● PROBLEM DESCRIPTION
Transcribe all the data, leaving each word as it is.
[Opening TASK INPUT section]
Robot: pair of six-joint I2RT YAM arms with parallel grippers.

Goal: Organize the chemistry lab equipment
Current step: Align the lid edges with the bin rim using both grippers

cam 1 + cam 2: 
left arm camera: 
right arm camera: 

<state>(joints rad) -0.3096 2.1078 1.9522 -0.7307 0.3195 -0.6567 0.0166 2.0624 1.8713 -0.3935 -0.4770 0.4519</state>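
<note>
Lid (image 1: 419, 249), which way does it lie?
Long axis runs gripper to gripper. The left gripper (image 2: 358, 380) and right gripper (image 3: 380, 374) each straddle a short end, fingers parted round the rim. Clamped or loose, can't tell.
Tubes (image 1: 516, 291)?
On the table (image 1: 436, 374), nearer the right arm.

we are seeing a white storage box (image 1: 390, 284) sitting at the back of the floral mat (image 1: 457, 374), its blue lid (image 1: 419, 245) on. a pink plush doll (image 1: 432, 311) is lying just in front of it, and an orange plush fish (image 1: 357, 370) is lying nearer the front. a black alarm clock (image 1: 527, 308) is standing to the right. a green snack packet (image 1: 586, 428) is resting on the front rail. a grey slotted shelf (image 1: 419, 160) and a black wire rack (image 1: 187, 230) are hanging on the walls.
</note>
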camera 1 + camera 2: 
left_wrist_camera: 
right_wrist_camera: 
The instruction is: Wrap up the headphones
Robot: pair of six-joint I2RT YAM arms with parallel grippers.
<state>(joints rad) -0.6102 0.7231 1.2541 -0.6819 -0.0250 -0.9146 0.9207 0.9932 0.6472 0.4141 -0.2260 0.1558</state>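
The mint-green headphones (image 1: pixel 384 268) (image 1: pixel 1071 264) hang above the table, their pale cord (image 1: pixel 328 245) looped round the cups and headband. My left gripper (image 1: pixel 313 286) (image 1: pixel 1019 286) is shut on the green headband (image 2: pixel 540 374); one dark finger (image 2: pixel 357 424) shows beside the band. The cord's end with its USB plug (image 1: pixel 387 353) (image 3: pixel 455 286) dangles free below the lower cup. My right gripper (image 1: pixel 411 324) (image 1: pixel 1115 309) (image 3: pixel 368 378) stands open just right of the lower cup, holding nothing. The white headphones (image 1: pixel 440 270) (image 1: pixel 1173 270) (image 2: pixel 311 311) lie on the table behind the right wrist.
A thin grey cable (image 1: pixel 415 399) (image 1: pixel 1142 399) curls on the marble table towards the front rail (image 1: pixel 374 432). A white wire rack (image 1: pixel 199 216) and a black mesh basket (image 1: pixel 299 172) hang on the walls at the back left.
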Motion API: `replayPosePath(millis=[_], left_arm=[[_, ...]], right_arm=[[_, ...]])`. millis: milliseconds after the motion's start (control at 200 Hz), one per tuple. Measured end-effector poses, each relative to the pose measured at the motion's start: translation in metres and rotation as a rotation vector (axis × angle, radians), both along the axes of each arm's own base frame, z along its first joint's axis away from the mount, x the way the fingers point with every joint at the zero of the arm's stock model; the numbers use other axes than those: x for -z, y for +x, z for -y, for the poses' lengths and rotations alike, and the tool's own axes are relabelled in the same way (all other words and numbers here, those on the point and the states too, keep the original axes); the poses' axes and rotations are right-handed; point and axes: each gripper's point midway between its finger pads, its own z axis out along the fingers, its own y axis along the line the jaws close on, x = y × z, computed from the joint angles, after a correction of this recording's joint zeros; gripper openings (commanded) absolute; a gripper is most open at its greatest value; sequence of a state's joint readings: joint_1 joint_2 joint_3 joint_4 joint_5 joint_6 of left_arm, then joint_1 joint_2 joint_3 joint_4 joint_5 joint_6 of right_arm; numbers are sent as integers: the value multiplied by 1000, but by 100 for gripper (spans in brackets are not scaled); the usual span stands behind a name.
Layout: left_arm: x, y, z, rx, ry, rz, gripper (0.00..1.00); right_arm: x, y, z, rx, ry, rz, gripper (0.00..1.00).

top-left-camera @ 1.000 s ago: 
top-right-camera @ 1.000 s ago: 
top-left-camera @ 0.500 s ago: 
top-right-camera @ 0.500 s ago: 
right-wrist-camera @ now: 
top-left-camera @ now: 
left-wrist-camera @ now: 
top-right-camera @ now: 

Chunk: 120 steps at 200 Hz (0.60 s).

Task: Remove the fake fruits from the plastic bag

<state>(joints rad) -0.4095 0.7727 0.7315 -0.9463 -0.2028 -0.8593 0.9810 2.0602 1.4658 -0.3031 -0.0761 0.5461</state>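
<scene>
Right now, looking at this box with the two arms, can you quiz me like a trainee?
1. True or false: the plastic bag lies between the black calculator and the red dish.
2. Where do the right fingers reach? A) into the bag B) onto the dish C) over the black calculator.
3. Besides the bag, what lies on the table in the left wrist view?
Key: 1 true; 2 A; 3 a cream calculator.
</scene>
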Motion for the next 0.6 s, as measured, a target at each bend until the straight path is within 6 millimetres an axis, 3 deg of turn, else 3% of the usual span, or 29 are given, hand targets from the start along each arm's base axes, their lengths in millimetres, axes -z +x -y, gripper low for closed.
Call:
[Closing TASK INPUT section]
● FINISHED EXERCISE
Robot: pair of six-joint I2RT YAM arms with parallel grippers.

Goal: Organize the chemistry lab equipment
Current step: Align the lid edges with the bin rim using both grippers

cam 1 + cam 2: 
left arm camera: 
right arm camera: 

<state>(joints rad) -0.3096 2.1078 1.9522 -0.7307 0.3195 -0.6567 0.0166 2.0624 1.8713 -0.3935 -0.4770 0.4519</state>
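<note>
Lid (image 1: 419, 249), which way does it lie?
Long axis runs gripper to gripper. The left gripper (image 2: 358, 380) and right gripper (image 3: 380, 374) each straddle a short end, fingers parted round the rim. Clamped or loose, can't tell.
Tubes (image 1: 516, 291)?
On the table (image 1: 436, 374), nearer the right arm.

we are seeing a white storage box (image 1: 390, 284) sitting at the back of the floral mat (image 1: 457, 374), its blue lid (image 1: 419, 245) on. a pink plush doll (image 1: 432, 311) is lying just in front of it, and an orange plush fish (image 1: 357, 370) is lying nearer the front. a black alarm clock (image 1: 527, 308) is standing to the right. a green snack packet (image 1: 586, 428) is resting on the front rail. a grey slotted shelf (image 1: 419, 160) and a black wire rack (image 1: 187, 230) are hanging on the walls.
</note>
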camera 1 + camera 2: 
left_wrist_camera: 
right_wrist_camera: 
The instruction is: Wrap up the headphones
Robot: pair of six-joint I2RT YAM arms with parallel grippers.
<state>(joints rad) -0.6102 0.7231 1.2541 -0.6819 -0.0250 -0.9146 0.9207 0.9932 0.6472 0.4141 -0.2260 0.1558</state>
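The mint-green headphones (image 1: pixel 384 268) (image 1: pixel 1071 264) hang above the table, their pale cord (image 1: pixel 328 245) looped round the cups and headband. My left gripper (image 1: pixel 313 286) (image 1: pixel 1019 286) is shut on the green headband (image 2: pixel 540 374); one dark finger (image 2: pixel 357 424) shows beside the band. The cord's end with its USB plug (image 1: pixel 387 353) (image 3: pixel 455 286) dangles free below the lower cup. My right gripper (image 1: pixel 411 324) (image 1: pixel 1115 309) (image 3: pixel 368 378) stands open just right of the lower cup, holding nothing. The white headphones (image 1: pixel 440 270) (image 1: pixel 1173 270) (image 2: pixel 311 311) lie on the table behind the right wrist.
A thin grey cable (image 1: pixel 415 399) (image 1: pixel 1142 399) curls on the marble table towards the front rail (image 1: pixel 374 432). A white wire rack (image 1: pixel 199 216) and a black mesh basket (image 1: pixel 299 172) hang on the walls at the back left.
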Motion API: `replayPosePath(millis=[_], left_arm=[[_, ...]], right_arm=[[_, ...]])`. millis: milliseconds after the motion's start (control at 200 Hz), one per tuple. Measured end-effector poses, each relative to the pose measured at the motion's start: translation in metres and rotation as a rotation vector (axis × angle, radians), both along the axes of each arm's own base frame, z along its first joint's axis away from the mount, x the way the fingers point with every joint at the zero of the arm's stock model; the numbers use other axes than those: x for -z, y for +x, z for -y, for the poses' lengths and rotations alike, and the tool's own axes are relabelled in the same way (all other words and numbers here, those on the point and the states too, keep the original axes); the poses' axes and rotations are right-handed; point and axes: each gripper's point midway between its finger pads, its own z axis out along the fingers, its own y axis along the line the jaws close on, x = y × z, computed from the joint angles, after a correction of this recording's joint zeros; gripper openings (commanded) absolute; a gripper is most open at its greatest value; sequence of a state's joint readings: joint_1 joint_2 joint_3 joint_4 joint_5 joint_6 of left_arm, then joint_1 joint_2 joint_3 joint_4 joint_5 joint_6 of right_arm; numbers are sent as integers: the value multiplied by 1000, but by 100 for gripper (spans in brackets are not scaled); the usual span stands behind a name.
Layout: left_arm: x, y, z, rx, ry, rz, gripper (0.00..1.00); right_arm: x, y, z, rx, ry, rz, gripper (0.00..1.00).

top-left-camera @ 1.000 s ago: 
top-right-camera @ 1.000 s ago: 
top-left-camera @ 0.500 s ago: 
top-right-camera @ 0.500 s ago: 
right-wrist-camera @ now: 
top-left-camera @ now: 
left-wrist-camera @ now: 
top-right-camera @ now: 

Chunk: 120 steps at 200 Hz (0.60 s).

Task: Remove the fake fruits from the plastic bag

<state>(joints rad) -0.4095 0.7727 0.7315 -0.9463 -0.2028 -0.8593 0.9810 2.0602 1.4658 -0.3031 -0.0761 0.5461</state>
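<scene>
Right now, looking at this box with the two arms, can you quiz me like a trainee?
1. True or false: the plastic bag lies between the black calculator and the red dish.
2. Where do the right fingers reach? A) into the bag B) onto the dish C) over the black calculator.
3. Besides the bag, what lies on the table in the left wrist view?
Key: 1 true; 2 A; 3 a cream calculator.
</scene>
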Motion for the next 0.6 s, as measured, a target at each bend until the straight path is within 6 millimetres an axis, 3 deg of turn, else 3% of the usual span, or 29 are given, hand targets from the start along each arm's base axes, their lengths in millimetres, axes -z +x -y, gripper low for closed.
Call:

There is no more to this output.